When client A came to Extron they were manufacturing and configuring a mass storage device that
was delivered directly to retail chain distribution centers. Each of these retailers sold the product as
a house brand and required special software and firmware configurations, OEM labeling, printed
materials and custom packaging. A single product line increased complexity in the supply chain by
proliferating into over ten customer SKUs. There was one more factor that added to the complexity
of the supply chain that made managing it virtually impossible. All of the client’s manufacturing was
being done in Asia, from the base unit all the way to the final retail configuration and packout.
What this meant was the reduced manufacturing costs received in Asia initially were eroded along
the way through several costly events and severely reduced profits. These additional expenses were
not calculated into the sales price or the company’s profit goals.
A totally off-shore fulfillment model meant that the client was forced to ship completed product
(including space needed for packaging or what is commonly referred to as “air”). Shipping by air
freight was prohibitively expensive, but the only alternative was to transport over sea by cargo ship,
which was not possible due to steep price curves of the underlying components for the product.
Since the products were retail ready that made them not only highly value but also highly visible,
exposing the client to the increased risk of product loss before it reached its final destination in
the U.S. Additionally the lead time needed for ocean transit all but eliminated the clients ability to
respond to the elusive trends and immediate opportunities presented in the market. As a result, Ocean transport was effectively ruled out as an option. Even with air transport, the risks did
not end. With a week’s lead time from order to when the finished product finally arrived in the
States the client had to warehouse a significant percentage of the product for future distribution.
Warehousing requires facilities for storage (expense) and depreciation of inventory (expense) as
competitors introduced other competing products.
Products sitting on shelves weigh heavily on a business, they don’t generate capital and their value
in the market place diminishes with every passing day, especially in products like Company A’s that
have a very short product lifecycle.
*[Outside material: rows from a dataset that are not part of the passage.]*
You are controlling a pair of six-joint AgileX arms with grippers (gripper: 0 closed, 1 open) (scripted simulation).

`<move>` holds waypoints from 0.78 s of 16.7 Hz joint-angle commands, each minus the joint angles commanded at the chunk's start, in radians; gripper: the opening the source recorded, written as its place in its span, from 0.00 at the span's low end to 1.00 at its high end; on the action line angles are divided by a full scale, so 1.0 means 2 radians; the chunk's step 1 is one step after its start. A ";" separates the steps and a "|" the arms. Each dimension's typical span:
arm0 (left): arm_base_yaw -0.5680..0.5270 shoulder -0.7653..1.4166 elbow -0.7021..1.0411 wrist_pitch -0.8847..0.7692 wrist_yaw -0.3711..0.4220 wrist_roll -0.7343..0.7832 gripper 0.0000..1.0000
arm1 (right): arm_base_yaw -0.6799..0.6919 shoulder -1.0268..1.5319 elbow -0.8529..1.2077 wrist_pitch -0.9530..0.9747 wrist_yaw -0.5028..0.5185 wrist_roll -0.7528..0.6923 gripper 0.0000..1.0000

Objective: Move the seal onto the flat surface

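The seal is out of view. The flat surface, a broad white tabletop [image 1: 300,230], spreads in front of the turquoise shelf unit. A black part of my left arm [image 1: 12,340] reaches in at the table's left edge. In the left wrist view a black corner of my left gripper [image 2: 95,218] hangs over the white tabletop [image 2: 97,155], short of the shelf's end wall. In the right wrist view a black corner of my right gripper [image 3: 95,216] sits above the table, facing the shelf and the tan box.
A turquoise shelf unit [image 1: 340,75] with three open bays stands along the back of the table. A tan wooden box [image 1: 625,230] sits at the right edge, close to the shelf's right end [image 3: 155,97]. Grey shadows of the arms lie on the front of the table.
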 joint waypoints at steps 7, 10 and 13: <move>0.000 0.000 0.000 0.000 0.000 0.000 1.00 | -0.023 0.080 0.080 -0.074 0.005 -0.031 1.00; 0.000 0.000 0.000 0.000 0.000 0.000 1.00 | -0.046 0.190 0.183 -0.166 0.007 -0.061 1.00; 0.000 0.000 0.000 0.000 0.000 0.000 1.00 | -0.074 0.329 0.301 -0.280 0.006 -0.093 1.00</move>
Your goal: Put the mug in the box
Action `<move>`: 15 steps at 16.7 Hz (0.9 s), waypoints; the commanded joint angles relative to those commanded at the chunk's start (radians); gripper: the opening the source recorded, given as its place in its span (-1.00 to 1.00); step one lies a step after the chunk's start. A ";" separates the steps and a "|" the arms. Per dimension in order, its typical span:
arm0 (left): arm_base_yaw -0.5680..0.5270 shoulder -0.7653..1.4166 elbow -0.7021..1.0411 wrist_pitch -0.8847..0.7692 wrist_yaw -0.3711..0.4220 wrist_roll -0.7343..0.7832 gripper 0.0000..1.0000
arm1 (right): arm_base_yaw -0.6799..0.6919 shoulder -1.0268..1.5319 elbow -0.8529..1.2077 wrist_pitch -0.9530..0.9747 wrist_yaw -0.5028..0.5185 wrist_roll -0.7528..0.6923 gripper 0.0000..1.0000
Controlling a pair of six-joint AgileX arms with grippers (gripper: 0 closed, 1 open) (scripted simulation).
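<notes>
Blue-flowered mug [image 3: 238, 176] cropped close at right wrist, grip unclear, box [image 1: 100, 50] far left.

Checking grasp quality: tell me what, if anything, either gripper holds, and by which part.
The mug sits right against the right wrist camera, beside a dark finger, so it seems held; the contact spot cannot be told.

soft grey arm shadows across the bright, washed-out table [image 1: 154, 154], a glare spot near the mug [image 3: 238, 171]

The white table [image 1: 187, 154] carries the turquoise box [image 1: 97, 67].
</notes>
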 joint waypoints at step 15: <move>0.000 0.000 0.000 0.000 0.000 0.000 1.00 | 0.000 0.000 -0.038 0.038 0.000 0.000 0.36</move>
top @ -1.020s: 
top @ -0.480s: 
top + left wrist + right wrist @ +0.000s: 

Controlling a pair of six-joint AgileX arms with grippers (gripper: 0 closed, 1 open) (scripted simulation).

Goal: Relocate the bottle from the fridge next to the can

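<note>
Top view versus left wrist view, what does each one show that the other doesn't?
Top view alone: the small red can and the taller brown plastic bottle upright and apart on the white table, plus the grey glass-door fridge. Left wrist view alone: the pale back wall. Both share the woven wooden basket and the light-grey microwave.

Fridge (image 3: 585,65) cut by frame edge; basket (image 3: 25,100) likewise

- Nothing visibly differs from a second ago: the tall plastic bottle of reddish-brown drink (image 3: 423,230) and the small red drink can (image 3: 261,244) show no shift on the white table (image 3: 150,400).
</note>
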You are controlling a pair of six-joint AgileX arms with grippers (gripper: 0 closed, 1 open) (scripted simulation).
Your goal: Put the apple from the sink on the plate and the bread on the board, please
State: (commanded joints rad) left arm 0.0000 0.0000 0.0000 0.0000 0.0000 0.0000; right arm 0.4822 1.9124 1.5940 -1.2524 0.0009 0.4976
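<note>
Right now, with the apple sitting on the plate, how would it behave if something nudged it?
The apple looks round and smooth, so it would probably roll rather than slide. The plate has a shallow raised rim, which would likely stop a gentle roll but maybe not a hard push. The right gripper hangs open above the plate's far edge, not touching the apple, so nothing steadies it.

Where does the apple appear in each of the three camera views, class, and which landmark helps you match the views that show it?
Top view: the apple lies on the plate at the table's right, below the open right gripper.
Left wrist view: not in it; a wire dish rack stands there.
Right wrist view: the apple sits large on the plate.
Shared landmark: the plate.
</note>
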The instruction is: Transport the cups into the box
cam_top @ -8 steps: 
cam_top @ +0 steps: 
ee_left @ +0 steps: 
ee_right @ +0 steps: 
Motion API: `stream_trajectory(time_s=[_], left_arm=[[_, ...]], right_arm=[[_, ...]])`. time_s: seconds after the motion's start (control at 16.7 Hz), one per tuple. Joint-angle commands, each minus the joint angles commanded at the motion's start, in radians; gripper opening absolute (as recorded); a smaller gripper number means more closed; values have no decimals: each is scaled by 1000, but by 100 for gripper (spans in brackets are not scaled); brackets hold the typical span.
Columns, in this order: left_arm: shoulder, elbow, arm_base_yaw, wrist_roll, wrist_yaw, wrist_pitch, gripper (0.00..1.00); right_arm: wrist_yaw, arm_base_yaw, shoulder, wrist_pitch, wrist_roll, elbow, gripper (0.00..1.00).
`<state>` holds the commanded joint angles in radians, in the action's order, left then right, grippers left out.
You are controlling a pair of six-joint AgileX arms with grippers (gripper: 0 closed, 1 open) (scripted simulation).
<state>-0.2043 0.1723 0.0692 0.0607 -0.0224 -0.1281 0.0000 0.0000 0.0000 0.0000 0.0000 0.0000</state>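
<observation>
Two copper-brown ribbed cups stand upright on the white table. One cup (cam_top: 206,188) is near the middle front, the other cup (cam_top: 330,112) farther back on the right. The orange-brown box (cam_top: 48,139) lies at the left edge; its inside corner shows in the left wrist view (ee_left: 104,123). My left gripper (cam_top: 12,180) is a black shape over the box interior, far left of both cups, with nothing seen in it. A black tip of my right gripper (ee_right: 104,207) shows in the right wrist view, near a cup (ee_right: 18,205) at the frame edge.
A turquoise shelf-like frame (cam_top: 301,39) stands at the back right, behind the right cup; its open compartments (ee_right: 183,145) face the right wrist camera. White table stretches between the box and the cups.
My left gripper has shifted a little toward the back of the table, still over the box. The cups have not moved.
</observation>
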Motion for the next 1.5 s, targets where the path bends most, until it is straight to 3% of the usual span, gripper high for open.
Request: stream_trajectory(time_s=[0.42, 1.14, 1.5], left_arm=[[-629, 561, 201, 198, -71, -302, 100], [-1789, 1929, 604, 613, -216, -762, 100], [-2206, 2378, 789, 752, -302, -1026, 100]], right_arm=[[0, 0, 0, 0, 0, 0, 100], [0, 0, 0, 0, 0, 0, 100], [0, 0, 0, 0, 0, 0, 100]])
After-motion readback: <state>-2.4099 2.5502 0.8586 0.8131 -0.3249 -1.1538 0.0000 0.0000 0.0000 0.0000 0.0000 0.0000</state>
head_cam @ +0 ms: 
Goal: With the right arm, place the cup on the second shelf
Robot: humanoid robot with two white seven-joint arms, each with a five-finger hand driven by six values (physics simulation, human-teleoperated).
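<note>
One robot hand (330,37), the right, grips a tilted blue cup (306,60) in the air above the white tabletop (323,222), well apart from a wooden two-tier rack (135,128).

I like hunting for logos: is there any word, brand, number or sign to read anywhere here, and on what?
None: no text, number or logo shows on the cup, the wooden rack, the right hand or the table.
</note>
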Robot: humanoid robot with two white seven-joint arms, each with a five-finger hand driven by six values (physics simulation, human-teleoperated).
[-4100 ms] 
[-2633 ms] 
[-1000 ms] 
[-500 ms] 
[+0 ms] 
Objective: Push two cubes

Since the entire supply chain was across the Pacific, reworking
products locally was expensive, required expensive planning and coordination and purchasing of
short runs of packaging material (or importing packaging material via air from Asia).
The alternative was dumping them on the market as excess inventory. Both options eliminated all
profits and often did not even recover manufacturing costs.
Fortunately for this customer their product was tailor made for the Extron’s Glocal Postponement
solution, and the solution to all their challenges was at hand. Extron recommended the establishment
of localized assembly facilities in the U.S. near final market centers. Suppliers in Asia were moved
from complete configuration of final products to the production of specific components. Even though
the final assembly was moved out of Asia’s lower cost labor market and moved to the U.S. and
Europe the client saw a net savings. The difference between shipping costs for completed packages
and bulk shipping components for later assembly more than offset the labor cost differential. At the
same time bulk packaging of components meant that shipping by air became a viable option and
sped up response time. This allowed customer A to more closely tie the supply of the product to the
actual demand and eliminate the need to forecast demand well into the future.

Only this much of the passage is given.